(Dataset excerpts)

---*---

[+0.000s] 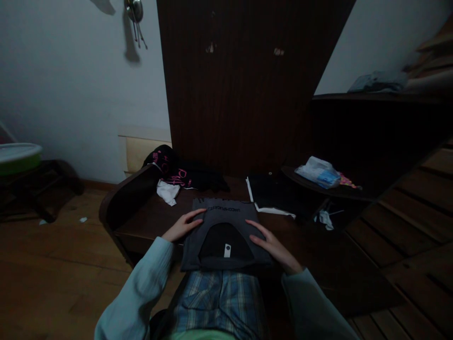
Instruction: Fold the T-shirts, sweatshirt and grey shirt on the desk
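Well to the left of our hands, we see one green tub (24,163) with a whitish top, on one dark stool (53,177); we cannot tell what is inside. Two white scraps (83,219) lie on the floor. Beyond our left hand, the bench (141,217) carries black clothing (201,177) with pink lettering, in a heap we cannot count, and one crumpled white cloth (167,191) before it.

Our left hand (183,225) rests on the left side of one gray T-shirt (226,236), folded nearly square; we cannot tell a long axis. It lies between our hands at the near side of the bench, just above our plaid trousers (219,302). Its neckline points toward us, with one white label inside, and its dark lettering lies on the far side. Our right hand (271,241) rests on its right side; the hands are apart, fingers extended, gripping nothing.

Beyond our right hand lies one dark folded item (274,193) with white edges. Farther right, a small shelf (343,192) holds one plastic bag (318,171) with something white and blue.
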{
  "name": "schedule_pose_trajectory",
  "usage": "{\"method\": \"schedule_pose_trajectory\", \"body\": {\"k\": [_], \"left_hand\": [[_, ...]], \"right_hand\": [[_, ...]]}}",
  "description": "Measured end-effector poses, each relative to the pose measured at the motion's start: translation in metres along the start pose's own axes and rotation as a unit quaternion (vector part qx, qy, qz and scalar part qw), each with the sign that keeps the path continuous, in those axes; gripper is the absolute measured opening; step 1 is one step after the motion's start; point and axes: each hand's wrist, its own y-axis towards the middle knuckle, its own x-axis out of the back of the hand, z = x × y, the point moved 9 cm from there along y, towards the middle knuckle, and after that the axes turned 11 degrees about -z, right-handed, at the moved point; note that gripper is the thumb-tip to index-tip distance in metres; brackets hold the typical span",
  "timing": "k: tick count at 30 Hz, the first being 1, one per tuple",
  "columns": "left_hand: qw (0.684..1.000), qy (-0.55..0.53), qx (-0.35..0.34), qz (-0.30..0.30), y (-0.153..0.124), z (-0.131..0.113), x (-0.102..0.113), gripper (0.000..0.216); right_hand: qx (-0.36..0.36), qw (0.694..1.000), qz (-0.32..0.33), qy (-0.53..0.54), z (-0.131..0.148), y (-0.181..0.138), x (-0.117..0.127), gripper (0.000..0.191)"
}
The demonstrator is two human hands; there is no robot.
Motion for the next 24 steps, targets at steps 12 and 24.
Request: {"method": "schedule_pose_trajectory", "body": {"k": [12, 24], "left_hand": [[0.997, -0.029, 0.035, -0.060, -0.007, 0.002, 0.012, 0.034], [0.997, 0.035, 0.008, -0.066, -0.003, 0.002, 0.013, 0.033]], "right_hand": [[0.016, 0.995, -0.100, -0.026, -0.016, -0.013, 0.012, 0.042], [-0.001, 0.926, -0.300, -0.228, -0.044, -0.045, 0.047, 0.047]]}}
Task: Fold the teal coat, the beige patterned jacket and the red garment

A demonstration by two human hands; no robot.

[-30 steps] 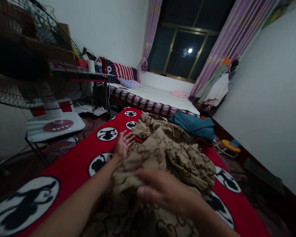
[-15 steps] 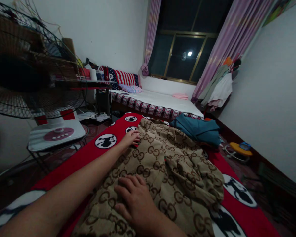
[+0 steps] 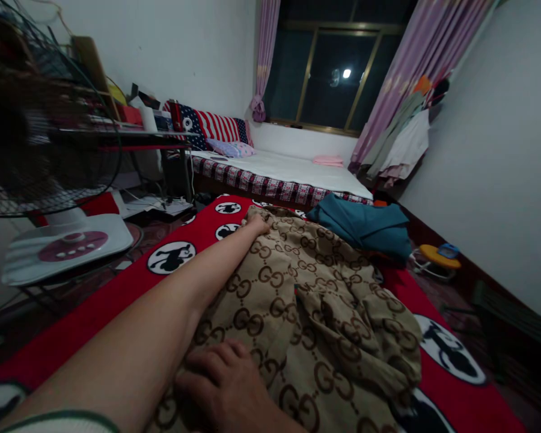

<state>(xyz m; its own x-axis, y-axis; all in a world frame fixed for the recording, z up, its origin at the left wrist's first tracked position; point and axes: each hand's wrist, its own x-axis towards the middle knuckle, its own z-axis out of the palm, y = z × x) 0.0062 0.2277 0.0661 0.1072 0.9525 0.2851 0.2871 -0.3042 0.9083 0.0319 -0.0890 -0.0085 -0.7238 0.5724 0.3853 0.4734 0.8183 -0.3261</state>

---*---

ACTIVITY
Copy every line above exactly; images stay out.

EXPECTED ANSWER
[+0.000s] 
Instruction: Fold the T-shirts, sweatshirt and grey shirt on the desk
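Well to the left of our hands, we see one green tub (24,163) with a whitish top, on one dark stool (53,177); we cannot tell what is inside. Two white scraps (83,219) lie on the floor. Beyond our left hand, the bench (141,217) carries black clothing (201,177) with pink lettering, in a heap we cannot count, and one crumpled white cloth (167,191) before it.

Our left hand (183,225) rests on the left side of one gray T-shirt (226,236), folded nearly square; we cannot tell a long axis. It lies between our hands at the near side of the bench, just above our plaid trousers (219,302). Its neckline points toward us, with one white label inside, and its dark lettering lies on the far side. Our right hand (271,241) rests on its right side; the hands are apart, fingers extended, gripping nothing.

Beyond our right hand lies one dark folded item (274,193) with white edges. Farther right, a small shelf (343,192) holds one plastic bag (318,171) with something white and blue.
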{
  "name": "schedule_pose_trajectory",
  "usage": "{\"method\": \"schedule_pose_trajectory\", \"body\": {\"k\": [_], \"left_hand\": [[_, ...]], \"right_hand\": [[_, ...]]}}",
  "description": "Measured end-effector poses, each relative to the pose measured at the motion's start: translation in metres along the start pose's own axes and rotation as a unit quaternion (vector part qx, qy, qz and scalar part qw), each with the sign that keeps the path continuous, in those axes; gripper is the absolute measured opening; step 1 is one step after the motion's start; point and axes: each hand's wrist, its own y-axis towards the middle knuckle, its own x-axis out of the back of the hand, z = x × y, the point moved 9 cm from there along y, towards the middle knuckle, and after that the axes turned 11 degrees about -z, right-handed, at the moved point; note that gripper is the thumb-tip to index-tip distance in metres; brackets hold the typical span",
  "timing": "k: tick count at 30 Hz, the first being 1, one per tuple",
  "columns": "left_hand: qw (0.684..1.000), qy (-0.55..0.53), qx (-0.35..0.34), qz (-0.30..0.30), y (-0.153..0.124), z (-0.131..0.113), x (-0.102..0.113), gripper (0.000..0.216); right_hand: qx (-0.36..0.36), qw (0.694..1.000), qz (-0.32..0.33), qy (-0.53..0.54), z (-0.131..0.148), y (-0.181..0.138), x (-0.117..0.127), gripper (0.000..0.191)"
}
The demonstrator is two human hands; there is no robot.
Motion for the next 24 steps, targets at steps 12 and 24.
Request: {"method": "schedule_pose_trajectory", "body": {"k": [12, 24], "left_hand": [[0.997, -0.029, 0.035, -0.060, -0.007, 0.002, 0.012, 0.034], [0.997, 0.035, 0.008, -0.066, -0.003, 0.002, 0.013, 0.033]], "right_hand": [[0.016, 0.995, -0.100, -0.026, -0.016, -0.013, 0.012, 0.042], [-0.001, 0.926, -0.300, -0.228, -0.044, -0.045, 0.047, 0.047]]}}
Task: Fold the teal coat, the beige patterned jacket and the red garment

A demonstration by two human hands; no robot.

[-30 steps] 
[-15 steps] 
[+0 steps] 

<state>(xyz m; its own x-axis, y-axis; all in a world frame fixed for the recording, z up, its origin at the left wrist's first tracked position; point and axes: each hand's wrist, its own x-axis towards the middle knuckle, its own z-axis out of the palm, y = z × x) 0.0062 0.2277 0.0661 0.1072 0.9525 0.2851 0.2871 -0.3042 0.9083 0.0319 -0.0890 -0.0085 -0.7238 0.5724 0.3853 0.4734 0.8183 -0.3261</state>

Nothing more belongs to the answer.